I don’t know a lot about our planet’s auroras. I do know they appear in the Arctic and Antarctic. I read that they are caused by solar winds pushing out electronic particles that then enter our atmosphere. I really don’t understand it myself. Apparently the electronic particles are always entering our atmosphere, so the “atmospheric weather” that causes the auroras are always present. We just can’t see them unless it is dark enough and the skies are clear and they are entering just so.
Please don’t ask me to explain those last few sentences. I really don’t understand them myself. What I do know is that there are “apps” that predict the possibility of seeing the Lights. And that “possibility” is the operative word here. The appearance of the Lights is almost always a possibility, almost never a certainty. It reminds me of the conversation Jesus had with Nicodemus as told by the author of the Gospel of John. “The wind blows where it chooses, and you hear the sound of it, but you do not know where it comes from or where it goes. So it is with everyone who is born of the Spirit.” (John 3:8 NRSV)
Earlier in October when there was an “Aurora alert” I went out to Sandy Point at about 10 pm and watched for the Lights for about an hour. Then I headed home. The next day I learned the Lights didn’t come out until about 3 a.m., and when they did, they were spectacular. I slept through it all.
So when the alert came out Halloween weekend I was determined not to miss anything. I got up at 3 am Saturday morning and went back to Sandy Point. I kept a lonely vigil until 5:00. Nothing.
All day Saturday I was groggy from my lack of sleep. My body has gotten used to a full eight and a half hours in the last twenty months. But Saturday night I headed back out to watch. And since I heard from my colleague Dave that he would be at Holmes Harbor, I went there to join him. My friend, colleague and housemate Meighan came too.
We met up at 6:00, with the prediction that the lights would come between 6:30 and 8:00. I was delighted to discover another friend there watching too. We had a fine take-out dinner from Freeland’s Rocket Taco. We watched the light fade across the water. We talked about the Lights and about all that was happening in our lives. We watched the stars appear and Meighan named the constellations and told us how she learned them as a child at her family cabin on a lake in eastern Washington. It was a very pleasant time.
But by 8:00 we still hadn’t seen the lights. By then the predictive model had changed. “Maybe around 4 a.m.”.
“The (solar) wind blows where it chooses.”
I went home to finish baking cookies for church the next day and to get some sleep. The predicted Lights never appeared. By Sunday night the clouds and rain had come, and the chance to see the Light show was gone.
But last night when I put the sheep up the sky was clear. I could see stars. I checked the app and conditions looked right. Maybe?
Before heading out, I looked at the Facebook page of the “Washington Auroras” group I had just joined. I wanted to see what the experts said.

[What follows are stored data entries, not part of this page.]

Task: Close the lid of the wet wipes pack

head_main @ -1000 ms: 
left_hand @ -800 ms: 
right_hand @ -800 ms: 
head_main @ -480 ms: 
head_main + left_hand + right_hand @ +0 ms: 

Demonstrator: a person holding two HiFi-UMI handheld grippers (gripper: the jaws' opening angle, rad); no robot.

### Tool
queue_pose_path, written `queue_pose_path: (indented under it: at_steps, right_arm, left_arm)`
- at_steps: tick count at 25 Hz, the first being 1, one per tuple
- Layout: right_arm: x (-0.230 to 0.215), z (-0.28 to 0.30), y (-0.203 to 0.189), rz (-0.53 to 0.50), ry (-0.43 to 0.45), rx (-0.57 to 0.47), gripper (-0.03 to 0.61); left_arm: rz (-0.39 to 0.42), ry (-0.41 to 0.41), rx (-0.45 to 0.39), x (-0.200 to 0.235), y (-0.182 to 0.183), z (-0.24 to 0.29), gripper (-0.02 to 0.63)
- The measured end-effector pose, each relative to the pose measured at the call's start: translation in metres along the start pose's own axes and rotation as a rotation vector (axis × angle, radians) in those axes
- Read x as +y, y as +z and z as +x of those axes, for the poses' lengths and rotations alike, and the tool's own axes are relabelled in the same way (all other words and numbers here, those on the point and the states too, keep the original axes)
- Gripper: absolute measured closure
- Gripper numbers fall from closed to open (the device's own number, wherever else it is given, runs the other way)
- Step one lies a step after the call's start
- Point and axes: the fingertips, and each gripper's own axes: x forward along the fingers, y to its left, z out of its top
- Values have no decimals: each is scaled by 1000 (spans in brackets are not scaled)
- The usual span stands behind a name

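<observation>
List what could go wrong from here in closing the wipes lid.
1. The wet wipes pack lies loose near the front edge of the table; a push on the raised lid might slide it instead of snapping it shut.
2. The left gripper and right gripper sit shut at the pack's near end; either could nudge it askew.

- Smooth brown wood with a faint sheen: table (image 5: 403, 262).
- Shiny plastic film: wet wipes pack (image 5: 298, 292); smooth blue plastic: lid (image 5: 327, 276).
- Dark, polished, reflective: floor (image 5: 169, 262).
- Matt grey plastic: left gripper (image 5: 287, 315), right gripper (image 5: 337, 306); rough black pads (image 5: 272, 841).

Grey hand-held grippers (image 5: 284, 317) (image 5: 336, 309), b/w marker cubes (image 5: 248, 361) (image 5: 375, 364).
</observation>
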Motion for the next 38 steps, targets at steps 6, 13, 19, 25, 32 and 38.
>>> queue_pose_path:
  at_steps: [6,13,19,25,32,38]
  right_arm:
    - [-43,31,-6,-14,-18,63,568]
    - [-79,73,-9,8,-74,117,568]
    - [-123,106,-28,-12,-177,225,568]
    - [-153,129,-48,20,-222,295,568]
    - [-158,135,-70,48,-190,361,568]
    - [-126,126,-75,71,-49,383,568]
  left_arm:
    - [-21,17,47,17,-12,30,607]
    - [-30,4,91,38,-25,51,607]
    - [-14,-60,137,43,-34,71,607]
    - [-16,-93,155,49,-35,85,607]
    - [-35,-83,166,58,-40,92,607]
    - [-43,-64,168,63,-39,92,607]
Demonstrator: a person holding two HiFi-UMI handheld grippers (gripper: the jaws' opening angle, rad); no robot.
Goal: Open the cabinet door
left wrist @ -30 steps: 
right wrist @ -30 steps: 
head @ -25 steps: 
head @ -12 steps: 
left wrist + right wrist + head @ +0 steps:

That’s when I discovered the forecast I was looking at was for Thursday morning, not Thursday night. And briefly in the early hours of yesterday the skies had cleared. There were some spectacular photos on that FB page. But I had been asleep.
Sigh.
I will keep chasing the Lights, and some day I hope to see them. But this month’s adventures have reminded me again (why do I so easily forget?) that whether I see the Lights or not, there is beauty all around me. In a dark night sky. In a calm Salish Sea. In a good meal. In deep conversations with friends. In the awareness that Lights and the wind and the Spirit are not mine to control. But they are there.
Beautful. Catherine! I will so miss your posts in the Comma.
Nancy and I also went in search of the Northern Lights and were joined by Betty and Tim. We drove up to the Skagit Flats and enjoyed the time together, playing a little Pinochle in the van and waiting for the lights show themselves. But alas, they did not come. But we did see the night sky and enjoyed ourselves immensely. Such is life!!!
Yes, thank you, Catherine. I think of some shepherds who chased a light / followed a star some 2,000 years ago, and ended up finding their wonder in a tiny baby in a manger. Let’s keep pursuing the light.
Oh dear Catherine–your post reminded me of a time I saw THE LIGHTS! That was years and years ago–and I’ve never forgotten them. I stood with my family on the front porch of our Seattle home. Waves and waves of colors–oh my! I think I was in junior high–that would be in the early 50’s and i’ve never forgotten them. The colors–magentas and greens and blues were so amazing. I was standing with my parents and brother, Richard on our front porch. We saw the colors pulsing in waves. We were spell-bound. I’ve never seen anything like it since–it was like we could reach out and touch the colors. –and the colors had their own energy of beauty–truly they were alive. May you see them again someday Colorful blessings to you.